SAM2-3dMed: Empowering SAM2 for 3D Medical Image Segmentation
Yeqing Yang, Le Xu, Lixia Tian
TL;DR
This work addresses the challenge of adapting video-oriented foundation models to 3D medical image segmentation by modeling spatial slice continuity and boundary accuracy. It proposes SAM2-3dMed, which adds Slice Relative Position Prediction (SRPP) to learn bidirectional inter-slice relationships and a Boundary Detection (BD) branch to enhance boundary delineation, while keeping the SAM2 encoder frozen. Evaluations on MSD Lung, Spleen, and Pancreas demonstrate consistent gains in Dice, IoU, NSD and reductions in HD95 compared with state-of-the-art baselines, validating the effectiveness of the approach. The results establish a general paradigm for transferring video foundation models to volumetric medical data, enabling data-efficient, high-precision segmentation with potential clinical impact.
Abstract
Accurate segmentation of 3D medical images is critical for clinical applications like disease assessment and treatment planning. While the Segment Anything Model 2 (SAM2) has shown remarkable success in video object segmentation by leveraging temporal cues, its direct application to 3D medical images faces two fundamental domain gaps: 1) the bidirectional anatomical continuity between slices contrasts sharply with the unidirectional temporal flow in videos, and 2) precise boundary delineation, crucial for morphological analysis, is often underexplored in video tasks. To bridge these gaps, we propose SAM2-3dMed, an adaptation of SAM2 for 3D medical imaging. Our framework introduces two key innovations: 1) a Slice Relative Position Prediction (SRPP) module explicitly models bidirectional inter-slice dependencies by guiding SAM2 to predict the relative positions of different slices in a self-supervised manner; 2) a Boundary Detection (BD) module enhances segmentation accuracy along critical organ and tissue boundaries.
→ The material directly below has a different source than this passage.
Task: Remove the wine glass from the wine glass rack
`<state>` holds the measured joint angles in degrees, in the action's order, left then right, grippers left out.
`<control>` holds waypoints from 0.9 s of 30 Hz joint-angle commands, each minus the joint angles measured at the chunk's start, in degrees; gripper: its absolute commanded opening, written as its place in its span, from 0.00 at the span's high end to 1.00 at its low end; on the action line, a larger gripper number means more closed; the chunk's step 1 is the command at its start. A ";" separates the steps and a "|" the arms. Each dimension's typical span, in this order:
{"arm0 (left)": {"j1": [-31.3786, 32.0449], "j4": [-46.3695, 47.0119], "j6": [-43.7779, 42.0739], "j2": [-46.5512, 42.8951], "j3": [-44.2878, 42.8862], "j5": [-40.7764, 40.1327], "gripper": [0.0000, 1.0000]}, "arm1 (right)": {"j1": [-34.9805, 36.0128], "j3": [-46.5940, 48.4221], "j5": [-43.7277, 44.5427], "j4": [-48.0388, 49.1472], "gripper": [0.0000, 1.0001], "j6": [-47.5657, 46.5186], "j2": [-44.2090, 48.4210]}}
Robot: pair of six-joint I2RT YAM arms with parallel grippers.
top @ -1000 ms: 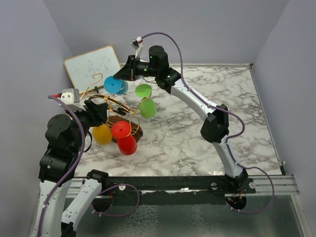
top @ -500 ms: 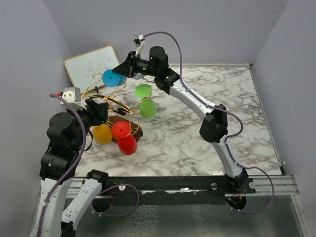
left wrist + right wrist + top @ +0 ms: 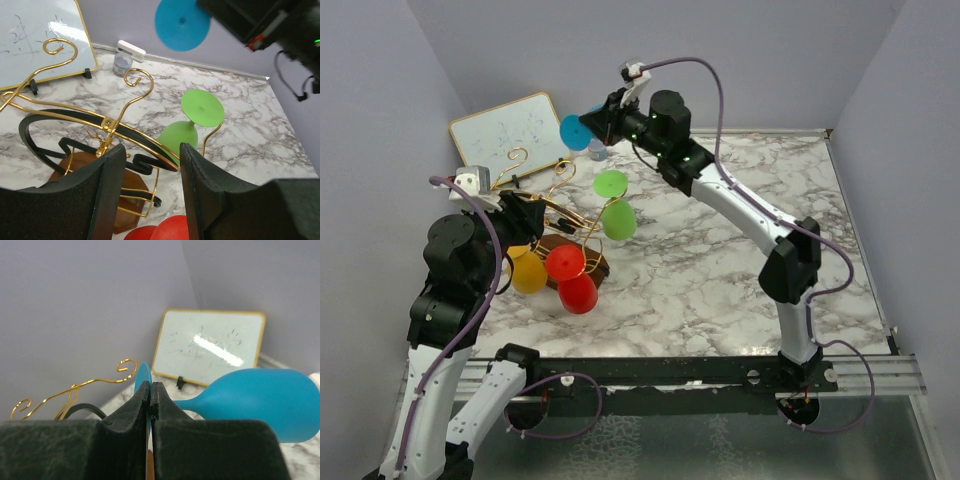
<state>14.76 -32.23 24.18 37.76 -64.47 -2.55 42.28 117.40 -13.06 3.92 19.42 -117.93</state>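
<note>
Off rack (image 3: pixel 107 122), blue glass (image 3: pixel 260 397) in right claw (image 3: pixel 151 392)

We see the blue glass (image 3: pixel 576 131) clear of the rack (image 3: pixel 597 264), tipped sideways in the air at the far left, foot pointing left. The gold wire rack stands upright on its brown base, left of centre.

The wine glass (image 3: pixel 575 131) is blue, the wine glass rack (image 3: pixel 106 121) gold, the table (image 3: pixel 670 275) grey-veined marble.
</note>
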 commanded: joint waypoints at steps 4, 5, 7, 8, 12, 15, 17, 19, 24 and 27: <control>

Extensive experiments on three diverse medical datasets (the Lung, Spleen, and Pancreas in the Medical Segmentation Decathlon (MSD) dataset) demonstrate that SAM2-3dMed significantly outperforms state-of-the-art methods, achieving superior performance in segmentation overlap and boundary precision. Our approach not only advances 3D medical image segmentation performance but also offers a general paradigm for adapting video-centric foundation models to spatial volumetric data.